## YOUR TASK
Pictures excluded, please retype exactly the lines from the start of the data through the line that contains "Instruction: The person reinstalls", both ends kept, and nothing beyond them.

==== DATA ====

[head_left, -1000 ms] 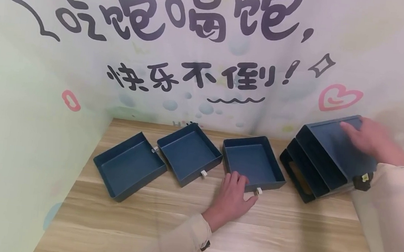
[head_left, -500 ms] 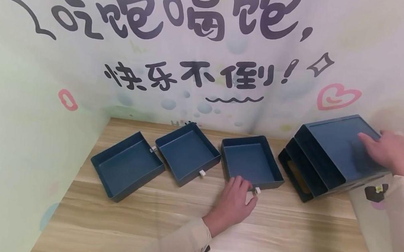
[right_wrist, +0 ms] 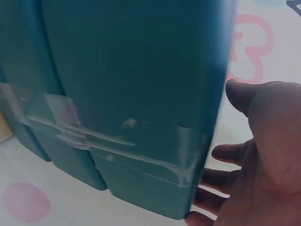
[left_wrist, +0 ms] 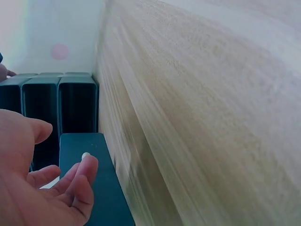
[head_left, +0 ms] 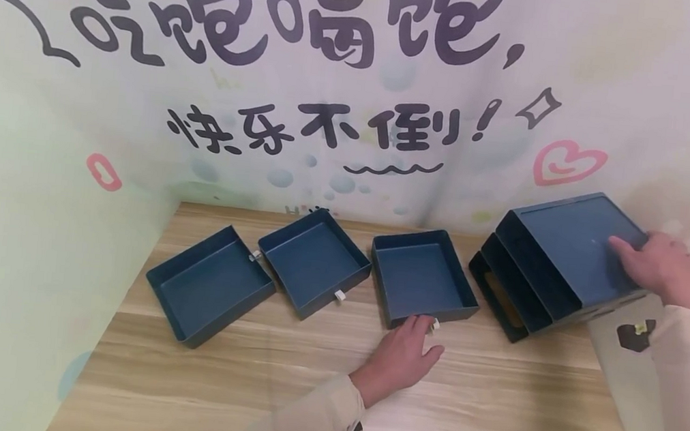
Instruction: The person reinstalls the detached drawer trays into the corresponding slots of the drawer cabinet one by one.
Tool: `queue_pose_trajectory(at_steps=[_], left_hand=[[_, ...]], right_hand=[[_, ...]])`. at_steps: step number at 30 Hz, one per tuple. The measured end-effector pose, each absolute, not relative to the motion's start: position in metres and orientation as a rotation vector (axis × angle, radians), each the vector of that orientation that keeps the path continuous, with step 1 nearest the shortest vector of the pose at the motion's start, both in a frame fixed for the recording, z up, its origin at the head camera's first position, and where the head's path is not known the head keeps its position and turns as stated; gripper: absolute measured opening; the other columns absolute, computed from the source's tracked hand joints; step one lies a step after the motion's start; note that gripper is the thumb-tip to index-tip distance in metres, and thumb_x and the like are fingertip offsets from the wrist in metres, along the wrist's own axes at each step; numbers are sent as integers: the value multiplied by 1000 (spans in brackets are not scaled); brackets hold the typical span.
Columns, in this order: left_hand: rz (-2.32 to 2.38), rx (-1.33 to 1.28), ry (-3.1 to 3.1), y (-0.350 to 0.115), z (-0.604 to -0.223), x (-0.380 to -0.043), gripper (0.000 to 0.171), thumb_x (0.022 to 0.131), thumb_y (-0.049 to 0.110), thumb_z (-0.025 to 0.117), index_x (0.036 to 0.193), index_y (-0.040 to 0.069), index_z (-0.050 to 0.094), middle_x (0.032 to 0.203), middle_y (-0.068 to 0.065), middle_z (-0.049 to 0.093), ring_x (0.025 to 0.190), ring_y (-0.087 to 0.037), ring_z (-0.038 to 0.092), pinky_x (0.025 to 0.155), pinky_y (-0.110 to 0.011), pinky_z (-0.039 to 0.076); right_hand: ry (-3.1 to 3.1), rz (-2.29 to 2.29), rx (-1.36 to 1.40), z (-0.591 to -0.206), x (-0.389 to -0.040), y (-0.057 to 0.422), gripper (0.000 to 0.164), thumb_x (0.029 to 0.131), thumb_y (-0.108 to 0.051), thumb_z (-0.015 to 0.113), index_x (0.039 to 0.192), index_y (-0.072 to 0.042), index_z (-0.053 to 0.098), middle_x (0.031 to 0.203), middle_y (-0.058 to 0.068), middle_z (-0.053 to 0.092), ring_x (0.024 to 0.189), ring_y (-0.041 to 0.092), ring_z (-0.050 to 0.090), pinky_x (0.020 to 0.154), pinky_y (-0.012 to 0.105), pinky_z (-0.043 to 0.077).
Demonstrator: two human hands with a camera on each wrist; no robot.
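Three dark blue drawers stand apart from their three-tier cabinet, whose slots face left and show no drawers. At the front face of the rightmost drawer is my left hand, its fingertips by the white pull tab. In the left wrist view those fingers are loosely bent and the thumb stands apart from them. My right hand rests at the rear top edge of the cabinet, thumb over the top. The right wrist view has its fingers extended against the cabinet's edge, with clear tape across the cabinet's side.
The middle drawer and the left drawer lie open-topped on the wooden table, close together. A printed cloth wall stands behind them. The cabinet is near the table's right edge.
My left hand has drawn back from the drawer's rim to its front face. The right hand has slid toward the cabinet's rear edge. The view has shifted slightly.
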State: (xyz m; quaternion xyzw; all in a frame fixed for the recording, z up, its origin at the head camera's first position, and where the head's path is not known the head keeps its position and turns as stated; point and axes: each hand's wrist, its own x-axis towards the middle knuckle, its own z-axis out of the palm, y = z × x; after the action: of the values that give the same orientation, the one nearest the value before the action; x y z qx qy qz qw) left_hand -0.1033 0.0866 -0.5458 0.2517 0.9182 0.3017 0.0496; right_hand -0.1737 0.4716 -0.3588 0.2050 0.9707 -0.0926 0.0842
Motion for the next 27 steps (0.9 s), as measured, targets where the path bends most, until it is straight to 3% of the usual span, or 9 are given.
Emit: queue_pose_trajectory(at_steps=[3, 7, 17, 27], left_hand=[[928, 748, 2771, 87, -548, -105, 41, 103, 38, 56, 138, 16, 52, 124, -1, 62, 107, -14, 66, 90, -27, 55], [935, 735, 2751, 88, -549, -108, 42, 104, 38, 55, 141, 19, 52, 126, -1, 63, 108, -14, 65, 91, -28, 55], [908, 744, 2734, 93, -555, -111, 47, 105, 37, 51, 150, 20, 49, 133, -4, 64, 116, -14, 65, 97, -28, 54], [784, 802, 2756, 98, -561, -112, 48, 106, 34, 50, 152, 19, 47, 135, -4, 63, 119, -15, 65, 100, -29, 53]], right_hand=[[2899, -259, 601, -363, -174, 468, 104, 99, -72, 21, 137, 25, 18, 125, 52, 23, 107, 67, 26, 96, 77, 25], [2939, -249, 583, -369, -173, 466, 102, 100, -72, 18, 141, 21, 11, 129, 55, 16, 114, 72, 19, 100, 79, 17], [2988, -278, 627, -374, -172, 464, 102, 99, -73, 16, 144, 18, 11, 132, 55, 15, 118, 71, 17, 101, 80, 14], [2967, -303, 694, -377, -172, 460, 99, 102, -66, 13, 145, 22, 7, 130, 55, 13, 120, 70, 14, 103, 79, 13]])
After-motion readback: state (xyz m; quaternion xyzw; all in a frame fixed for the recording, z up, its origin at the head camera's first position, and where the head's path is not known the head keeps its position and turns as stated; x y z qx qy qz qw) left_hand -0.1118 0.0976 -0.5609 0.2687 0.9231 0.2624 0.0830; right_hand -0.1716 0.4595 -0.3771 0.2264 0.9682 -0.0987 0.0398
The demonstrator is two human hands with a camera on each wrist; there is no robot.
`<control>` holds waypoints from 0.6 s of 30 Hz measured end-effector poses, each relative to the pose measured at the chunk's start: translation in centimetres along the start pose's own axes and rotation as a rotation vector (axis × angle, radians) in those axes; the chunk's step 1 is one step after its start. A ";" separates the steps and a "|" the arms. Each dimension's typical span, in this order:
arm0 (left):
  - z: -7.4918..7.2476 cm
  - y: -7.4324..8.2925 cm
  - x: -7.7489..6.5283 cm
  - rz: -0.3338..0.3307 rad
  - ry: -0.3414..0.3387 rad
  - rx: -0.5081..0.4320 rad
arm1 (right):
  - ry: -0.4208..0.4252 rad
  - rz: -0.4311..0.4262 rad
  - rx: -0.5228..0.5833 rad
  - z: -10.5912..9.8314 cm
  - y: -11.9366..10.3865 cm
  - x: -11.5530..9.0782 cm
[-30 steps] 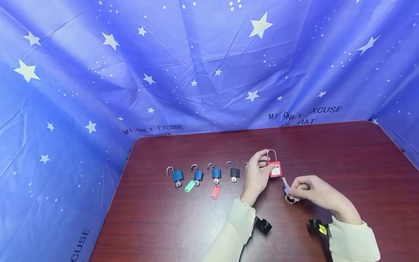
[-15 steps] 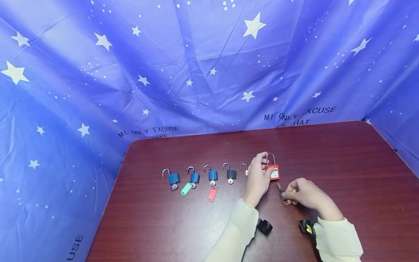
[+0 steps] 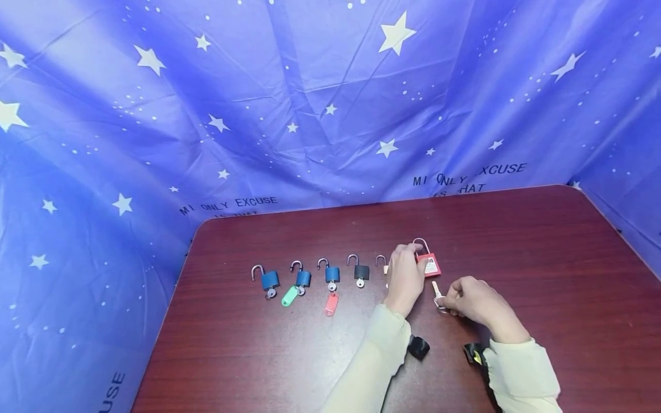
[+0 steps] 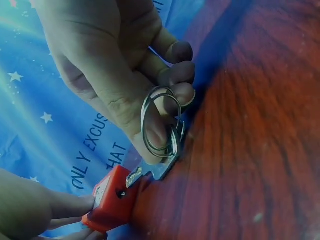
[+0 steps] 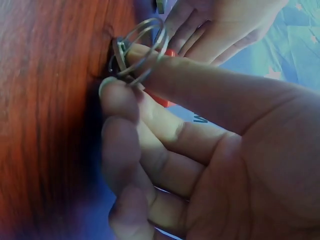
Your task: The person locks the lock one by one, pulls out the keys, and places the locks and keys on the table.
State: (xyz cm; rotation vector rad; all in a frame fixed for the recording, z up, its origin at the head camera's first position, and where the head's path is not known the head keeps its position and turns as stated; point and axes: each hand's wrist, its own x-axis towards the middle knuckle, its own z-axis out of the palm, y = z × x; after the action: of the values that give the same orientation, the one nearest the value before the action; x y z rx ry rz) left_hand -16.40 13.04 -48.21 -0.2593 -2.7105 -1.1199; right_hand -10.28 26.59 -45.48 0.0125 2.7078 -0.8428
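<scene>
Head: left grip (image 3: 405, 281) pinches the red padlock (image 3: 431, 265), now more tilted; right grip (image 3: 476, 299) pinches the key (image 3: 436, 291), now more directly beneath it. Left wrist: key tip just beside the keyhole (image 4: 120, 194), seemingly nearly aligned. Right wrist: padlock mostly behind right grip.

Starry blue cloth (image 3: 268, 166) behind reddish-brown table (image 3: 248, 355).

Dark-red tabletop (image 3: 537, 287). Left of left grip (image 3: 406, 278): three blue locks (image 3: 303, 279), green tag (image 3: 290, 295), red tag (image 3: 332, 304), black lock (image 3: 361, 272); nearest, small lock (image 3: 385, 269).
</scene>
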 end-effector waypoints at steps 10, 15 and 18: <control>0.0 -0.2 0.2 0.003 0.015 0.109 | 0.003 0.057 -0.061 -0.4 -0.7 -0.2; -0.5 -0.6 0.4 0.030 0.048 0.107 | 0.030 0.060 -0.096 -1.0 -0.9 -0.5; -1.2 -0.9 0.4 0.035 0.052 0.091 | 0.067 0.059 -0.107 -1.3 -1.0 -0.7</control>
State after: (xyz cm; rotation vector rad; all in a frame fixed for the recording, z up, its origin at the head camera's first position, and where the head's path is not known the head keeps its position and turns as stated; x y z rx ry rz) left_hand -16.87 11.61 -47.88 -0.2585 -2.6916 -0.9779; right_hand -10.06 26.60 -43.69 0.0990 2.7970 -0.6912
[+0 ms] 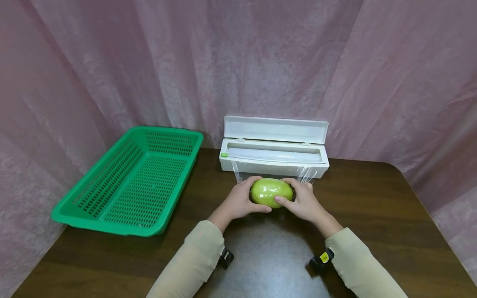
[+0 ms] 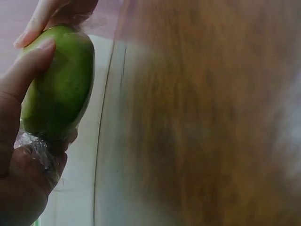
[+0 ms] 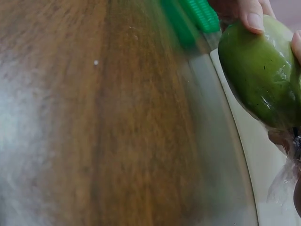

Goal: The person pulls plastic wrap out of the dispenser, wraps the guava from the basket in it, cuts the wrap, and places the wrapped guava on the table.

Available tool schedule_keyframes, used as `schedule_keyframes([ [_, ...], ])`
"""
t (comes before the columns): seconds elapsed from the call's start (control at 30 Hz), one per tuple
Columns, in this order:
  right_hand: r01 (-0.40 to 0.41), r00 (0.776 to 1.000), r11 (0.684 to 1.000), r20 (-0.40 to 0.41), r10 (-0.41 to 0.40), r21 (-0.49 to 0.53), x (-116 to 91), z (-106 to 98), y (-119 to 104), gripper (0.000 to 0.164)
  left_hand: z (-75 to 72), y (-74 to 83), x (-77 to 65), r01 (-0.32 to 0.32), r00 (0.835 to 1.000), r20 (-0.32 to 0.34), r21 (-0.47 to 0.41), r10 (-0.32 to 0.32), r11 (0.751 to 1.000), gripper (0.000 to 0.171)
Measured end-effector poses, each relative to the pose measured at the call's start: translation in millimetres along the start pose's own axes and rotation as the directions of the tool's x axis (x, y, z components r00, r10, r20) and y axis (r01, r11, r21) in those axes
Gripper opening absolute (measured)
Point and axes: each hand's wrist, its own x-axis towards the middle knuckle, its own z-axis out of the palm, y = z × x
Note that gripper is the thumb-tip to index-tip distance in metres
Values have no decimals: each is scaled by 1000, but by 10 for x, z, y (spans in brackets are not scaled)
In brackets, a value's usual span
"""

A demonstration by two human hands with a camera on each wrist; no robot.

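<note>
The fingers of the left hand point(image 1: 238, 202) and the right hand point(image 1: 305, 203) are gripping a green fruit point(image 1: 271, 193) from its two ends, the thumbs pressing on the side nearer the person and the other fingers reaching round the far side. Each hand is holding its own end, so the spread of the fingers is matching the fruit's width. The long axis is running left to right, roughly parallel to the white dispenser box point(image 1: 257, 166) just beyond; one end is pointing into the left palm, the other into the right. Which end bears the stem, the pictures are not showing clearly.

Clear film point(image 1: 306, 173) is stretching from the dispenser's front edge to the hands. The wrist views are showing it clinging shinily to the skin of the fruit and bunching at both ends. Whether the fruit is touching the brown table point(image 1: 376, 219) is hard to tell.

The dispenser's lid point(image 1: 275, 129) is standing open against a pink curtain point(image 1: 279, 62), a pale roll point(image 1: 273, 155) is lying inside, and a small green tab point(image 1: 224, 155) is sitting at the left of the front edge. A green basket point(image 1: 108, 227) is resting to the left, well apart from the fruit, its length slanting away from the person.
</note>
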Motion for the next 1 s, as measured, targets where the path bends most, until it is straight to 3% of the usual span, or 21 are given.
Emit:
schedule_keyframes([
  [0.63, -14, 993, 999, 117, 19, -39, -107, 24, -51, 42, -47, 64, -75, 40, 989, 138, 34, -45, 999, 77],
  [1.0, -28, 980, 1000, 195, 26, 7, -156, 5, -59, 39, -68, 136, -127, 45, 976, 211, 56, -56, 997, 73],
])
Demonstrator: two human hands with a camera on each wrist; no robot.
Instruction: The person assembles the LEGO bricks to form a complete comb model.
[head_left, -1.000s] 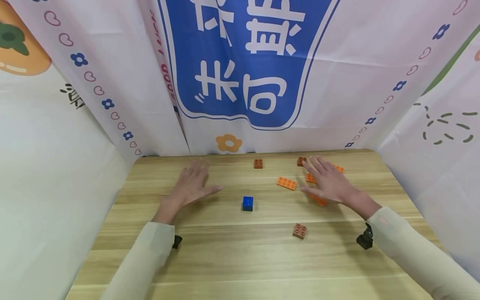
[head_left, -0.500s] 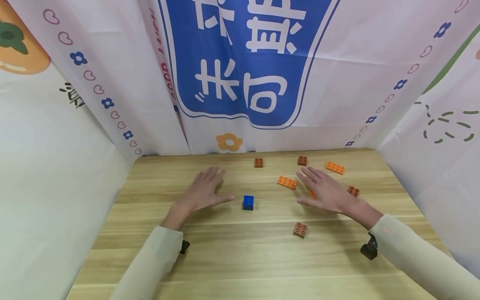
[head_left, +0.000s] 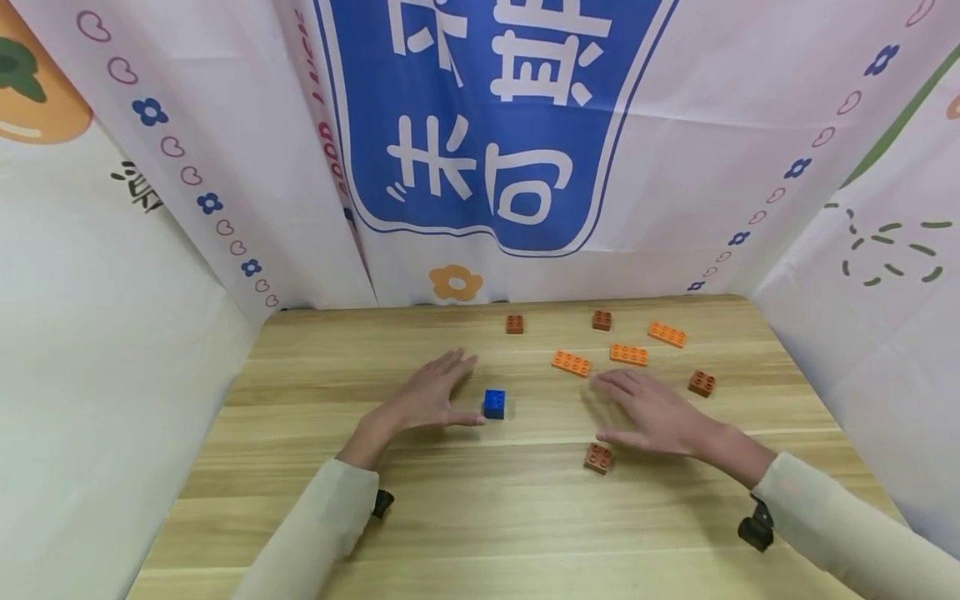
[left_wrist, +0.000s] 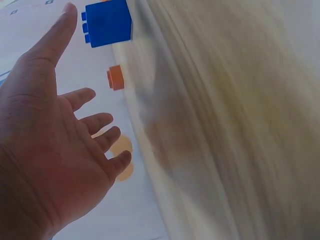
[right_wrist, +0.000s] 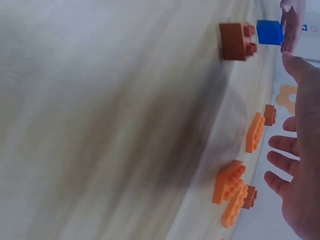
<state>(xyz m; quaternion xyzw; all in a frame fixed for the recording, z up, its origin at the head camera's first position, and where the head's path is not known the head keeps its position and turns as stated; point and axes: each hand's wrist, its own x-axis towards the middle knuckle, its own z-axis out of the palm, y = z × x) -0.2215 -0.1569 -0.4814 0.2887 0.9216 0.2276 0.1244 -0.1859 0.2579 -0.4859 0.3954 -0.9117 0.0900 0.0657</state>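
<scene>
My left hand (head_left: 429, 397) hovers over the table with fingers spread, thumb tip close beside the blue brick (head_left: 494, 404). In the left wrist view the same blue brick (left_wrist: 107, 23) appears just past the thumb, and the palm holds nothing. On the other side, my right hand (head_left: 660, 414) hangs with relaxed, spread fingers and nothing in its grasp. A reddish-brown four-stud brick (head_left: 597, 458) lies just in front of its thumb. Beyond its fingertips are a flat orange brick (head_left: 572, 363) and another orange brick (head_left: 628, 355).
Farther back on the wooden table (head_left: 480, 517) lie a brown brick (head_left: 514, 324), a second brown brick (head_left: 602, 320) and a third orange brick (head_left: 667, 334). Another brown brick (head_left: 702, 383) sits right of the right hand. Printed cloth (head_left: 660, 208) walls the back and sides.
The left hand has moved right and nearer, up to the blue brick. My right hand first shifted slightly, then drew nearer toward the front brown brick, uncovering orange and brown bricks. The bricks have stayed put.
</scene>
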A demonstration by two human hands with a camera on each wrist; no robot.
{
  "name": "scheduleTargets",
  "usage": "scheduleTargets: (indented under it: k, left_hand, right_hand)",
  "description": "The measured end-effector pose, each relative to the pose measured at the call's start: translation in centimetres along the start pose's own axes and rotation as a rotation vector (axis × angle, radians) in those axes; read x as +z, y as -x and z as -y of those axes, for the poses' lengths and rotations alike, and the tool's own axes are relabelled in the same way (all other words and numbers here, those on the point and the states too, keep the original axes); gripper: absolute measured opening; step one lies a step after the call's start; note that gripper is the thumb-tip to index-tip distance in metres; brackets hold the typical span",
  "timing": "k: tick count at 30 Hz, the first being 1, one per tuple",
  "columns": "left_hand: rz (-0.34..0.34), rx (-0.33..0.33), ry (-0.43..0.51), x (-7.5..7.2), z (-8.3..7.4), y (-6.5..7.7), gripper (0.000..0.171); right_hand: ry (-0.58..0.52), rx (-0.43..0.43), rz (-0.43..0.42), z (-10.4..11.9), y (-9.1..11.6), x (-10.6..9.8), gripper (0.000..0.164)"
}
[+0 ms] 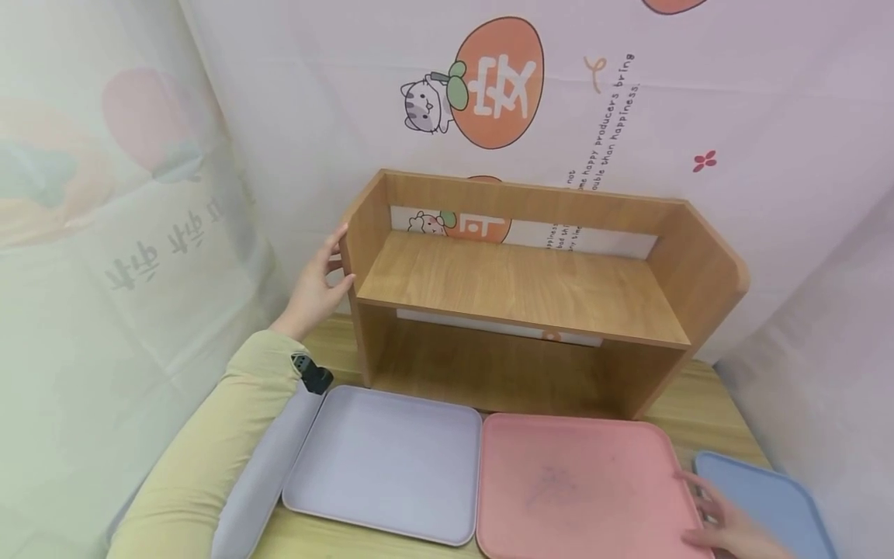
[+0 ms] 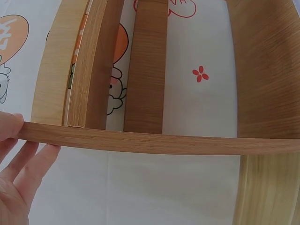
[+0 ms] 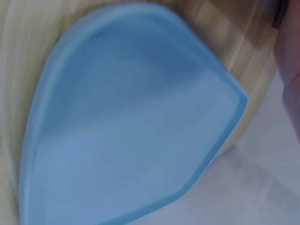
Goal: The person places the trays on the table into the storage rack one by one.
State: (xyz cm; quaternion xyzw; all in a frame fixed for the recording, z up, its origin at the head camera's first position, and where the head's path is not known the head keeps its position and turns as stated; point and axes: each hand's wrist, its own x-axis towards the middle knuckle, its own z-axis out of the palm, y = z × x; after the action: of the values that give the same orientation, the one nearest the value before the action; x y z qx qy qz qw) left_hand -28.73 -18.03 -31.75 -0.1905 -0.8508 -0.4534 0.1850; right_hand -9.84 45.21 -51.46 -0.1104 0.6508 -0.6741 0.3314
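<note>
A two-tier wooden desktop shelf (image 1: 517,279) stands upright on the table by the back cloth. My left hand (image 1: 317,291) grips the edge of its left side panel. In the left wrist view the thumb lies on one face of that panel (image 2: 154,143), with fingers against the other. At the lower right, my right hand (image 1: 733,524) is by the right rim of a pink tray (image 1: 587,481), fingers and thumb apart at the rim. Only a blurred part of this hand (image 3: 290,89) shows in the right wrist view.
A lilac tray (image 1: 387,462) lies left of the pink one, and another lilac piece (image 1: 268,466) is beside my left sleeve. To the right is a blue tray (image 1: 768,497), partly behind my right hand. Printed cloth (image 1: 314,101) encloses the table on several sides.
</note>
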Motion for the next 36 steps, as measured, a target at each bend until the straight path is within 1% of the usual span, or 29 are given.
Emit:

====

## SOLVED EXERCISE
[head_left, -1000 ms] 
[head_left, -500 ms] 
[right_wrist, +0 ms] 
[left_wrist, +0 ms] 
[head_left, +0 ms] 
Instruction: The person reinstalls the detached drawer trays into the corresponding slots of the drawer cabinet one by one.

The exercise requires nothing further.